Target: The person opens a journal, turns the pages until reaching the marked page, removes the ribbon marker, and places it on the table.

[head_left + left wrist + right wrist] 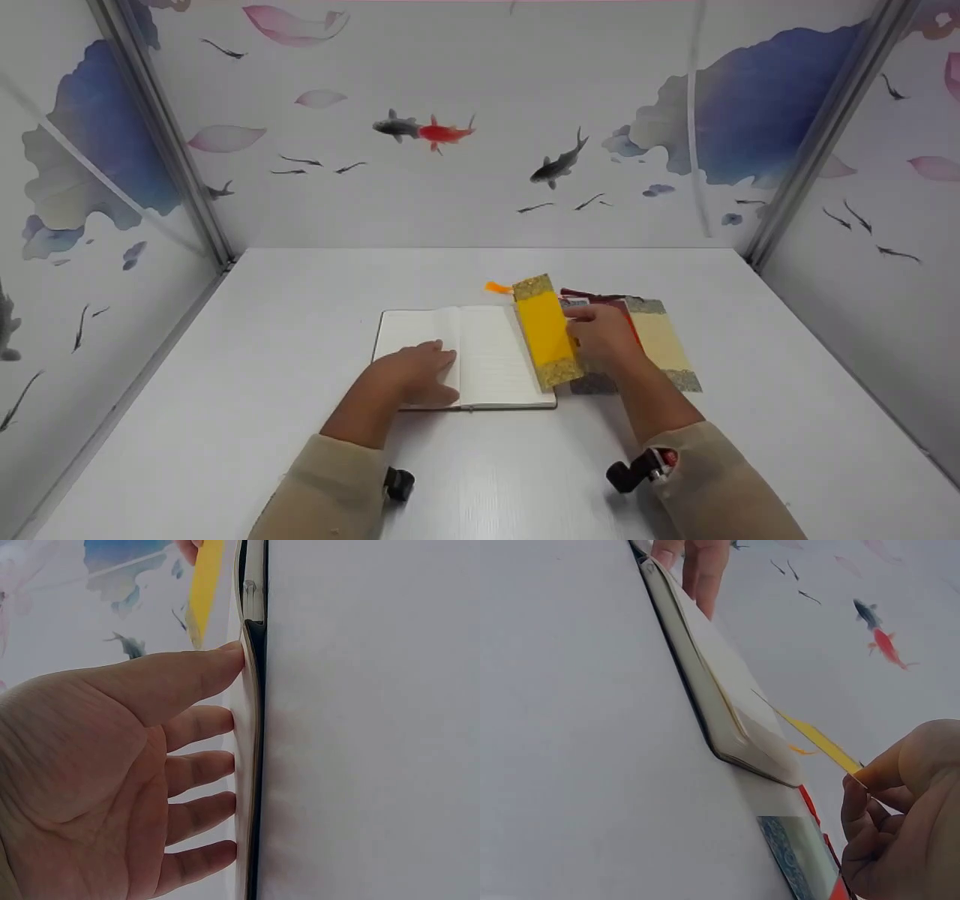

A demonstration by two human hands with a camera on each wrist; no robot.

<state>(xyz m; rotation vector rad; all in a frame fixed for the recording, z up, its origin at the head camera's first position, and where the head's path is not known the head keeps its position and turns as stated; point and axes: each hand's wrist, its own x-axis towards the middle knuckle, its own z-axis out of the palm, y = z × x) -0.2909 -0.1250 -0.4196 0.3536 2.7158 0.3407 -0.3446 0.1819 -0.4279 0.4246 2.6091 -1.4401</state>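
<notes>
A notebook [495, 356] lies open on the white table, its right page faintly lined. My left hand [420, 375] rests on the left page, and the left wrist view shows its straight fingers [199, 763] with the tips on the paper. With thumb and fingers, my right hand [606, 337] pinches a yellow bookmark [544, 324] by its right long edge. This bookmark has patterned ends and an orange tassel [498, 287]. It slants over the right page's outer edge; the right wrist view shows its yellow face [825, 746] tilted above the notebook's corner.
Right of the notebook lies a cream bookmark [664, 341] with patterned ends. Beside it, a red piece [630, 319] and a dark red tassel [600, 293] are partly hidden by my right hand. White panels [480, 202] with painted fish surround the table.
</notes>
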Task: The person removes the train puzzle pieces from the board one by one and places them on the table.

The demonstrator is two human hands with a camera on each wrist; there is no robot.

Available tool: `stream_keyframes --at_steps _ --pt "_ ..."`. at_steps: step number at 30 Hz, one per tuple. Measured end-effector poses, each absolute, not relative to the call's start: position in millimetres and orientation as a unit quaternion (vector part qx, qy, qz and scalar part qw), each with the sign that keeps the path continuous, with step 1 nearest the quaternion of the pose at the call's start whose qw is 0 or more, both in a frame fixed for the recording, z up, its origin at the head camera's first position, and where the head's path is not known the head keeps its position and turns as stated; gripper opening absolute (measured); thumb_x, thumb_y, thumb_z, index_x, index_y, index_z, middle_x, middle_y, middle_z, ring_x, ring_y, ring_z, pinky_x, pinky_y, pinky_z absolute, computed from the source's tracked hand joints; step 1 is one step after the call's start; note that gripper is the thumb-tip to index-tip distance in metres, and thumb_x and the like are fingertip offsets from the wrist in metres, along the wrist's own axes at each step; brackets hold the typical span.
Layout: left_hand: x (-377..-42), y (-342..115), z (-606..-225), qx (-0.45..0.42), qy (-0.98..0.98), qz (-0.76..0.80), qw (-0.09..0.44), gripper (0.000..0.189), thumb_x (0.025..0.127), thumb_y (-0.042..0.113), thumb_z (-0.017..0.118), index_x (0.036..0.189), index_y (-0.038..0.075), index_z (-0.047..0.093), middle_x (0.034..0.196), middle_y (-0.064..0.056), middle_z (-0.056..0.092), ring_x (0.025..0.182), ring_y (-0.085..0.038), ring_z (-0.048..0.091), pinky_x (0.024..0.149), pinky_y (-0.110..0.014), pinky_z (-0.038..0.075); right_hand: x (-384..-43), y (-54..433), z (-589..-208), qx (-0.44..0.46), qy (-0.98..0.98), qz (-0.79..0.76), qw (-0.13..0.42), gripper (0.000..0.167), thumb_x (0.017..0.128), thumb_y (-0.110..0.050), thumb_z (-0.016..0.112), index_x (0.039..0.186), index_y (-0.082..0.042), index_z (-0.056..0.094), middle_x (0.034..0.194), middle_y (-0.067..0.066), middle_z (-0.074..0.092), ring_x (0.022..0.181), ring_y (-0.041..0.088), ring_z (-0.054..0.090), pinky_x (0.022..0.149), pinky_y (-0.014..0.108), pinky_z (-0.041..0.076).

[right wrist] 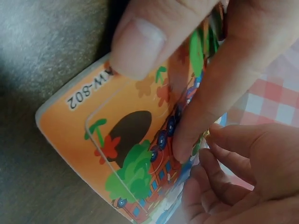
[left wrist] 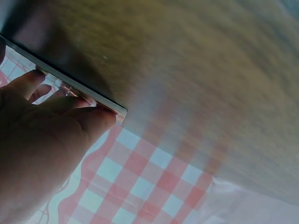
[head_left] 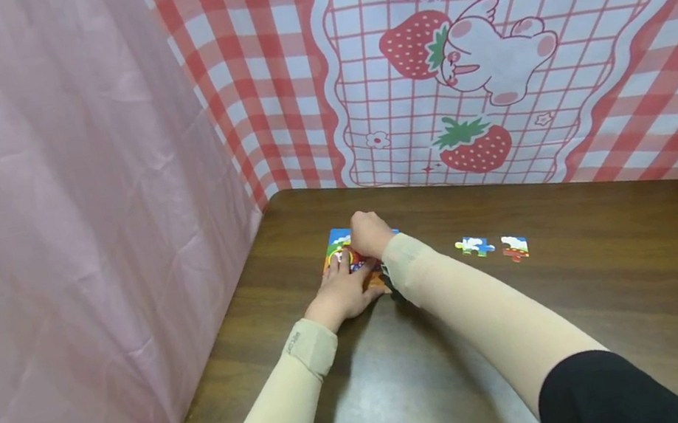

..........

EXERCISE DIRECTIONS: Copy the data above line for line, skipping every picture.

OUTPUT OF THE EXERCISE:
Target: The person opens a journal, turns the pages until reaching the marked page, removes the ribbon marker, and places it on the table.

[head_left + left wrist + right wrist] 

A demonstration by two human hands with a camera on each wrist; no robot.

<state>(xyz m; rotation vector rad; all in a frame fixed for the recording, z up, its origin at the head camera's first position, and where the head's path is not known the head keeps its position and turns as stated; point and axes: each hand's wrist, its own x-axis towards the middle knuckle, its own z-axis out of the palm, y = z × x) -0.2909 -0.1250 -0.4196 0.3536 2.7158 0.3407 -0.3446 0.1819 -0.4279 0.4246 2.6091 -1.4401</state>
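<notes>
A notebook [495, 356] lies open on the white table, its right page faintly lined. My left hand [420, 375] rests on the left page, and the left wrist view shows its straight fingers [199, 763] with the tips on the paper. With thumb and fingers, my right hand [606, 337] pinches a yellow bookmark [544, 324] by its right long edge. This bookmark has patterned ends and an orange tassel [498, 287]. It slants over the right page's outer edge; the right wrist view shows its yellow face [825, 746] tilted above the notebook's corner.
Right of the notebook lies a cream bookmark [664, 341] with patterned ends. Beside it, a red piece [630, 319] and a dark red tassel [600, 293] are partly hidden by my right hand. White panels [480, 202] with painted fish surround the table.
</notes>
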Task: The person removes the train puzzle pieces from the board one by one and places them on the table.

The demonstrator is two human hands with a camera on each wrist; there is no robot.

Available tool: `stream_keyframes --at_steps _ --pt "_ ..."`. at_steps: step number at 30 Hz, one per tuple. Measured end-effector poses, each absolute, not relative to the call's start: position in millimetres and orientation as a unit quaternion (vector part qx, qy, qz and scalar part qw), each with the sign that keeps the path continuous, with step 1 nearest the quaternion of the pose at the call's start whose qw is 0 or more, both in a frame fixed for the recording, z up, its origin at the head camera's first position, and where the head's path is not known the head keeps its position and turns as stated; gripper opening absolute (measured); thumb_x, thumb_y, thumb_z, index_x, index_y, index_z, middle_x, middle_y, middle_z, ring_x, ring_y, ring_z, pinky_x, pinky_y, pinky_z absolute, computed from the source's tracked hand joints; step 1 is one step after the call's start; note that gripper is the thumb-tip to index-tip distance in metres, and thumb_x and the like are fingertip offsets from the wrist in metres, along the wrist's own axes at each step; brackets hold the typical span.
Layout: left_hand: x (-377..-42), y (-342..115), z (-606..-225), qx (-0.45..0.42), qy (-0.98..0.98), qz (-0.76..0.80), qw (-0.09..0.44), gripper (0.000..0.189), thumb_x (0.025..0.127), thumb_y (-0.042..0.113), thumb_z (-0.017..0.118), index_x (0.036..0.189), index_y (-0.038..0.075), index_z (-0.047..0.093), middle_x (0.034..0.196), middle_y (-0.064..0.056), middle_z (-0.056..0.092), ring_x (0.025..0.182), ring_y (-0.085..0.038), ring_z (-0.048..0.091), pinky_x (0.024..0.149), pinky_y (-0.110..0.014), pinky_z (-0.038..0.075); right_hand: x (-384..-43), y (-54..433), z (-589..-208), qx (-0.44..0.46), qy (-0.98..0.98), qz (-0.79..0.76), qw (-0.13..0.42), gripper (0.000..0.167), thumb_x (0.017..0.128), thumb_y (-0.110..0.050), thumb_z (-0.016..0.112), index_x (0.039..0.186), index_y (-0.082..0.042), index_z (-0.056..0.094), middle_x (0.034..0.194), middle_y (-0.067..0.066), middle_z (-0.074..0.092), ring_x (0.022..0.181), ring_y (-0.041..0.088), ring_z (-0.054..0.090), pinky_x (0.022..0.149), pinky_y (-0.014..0.108), pinky_z (-0.041..0.076).

[right wrist] 
[left wrist] 
[head_left] 

What has been written here completes the answer.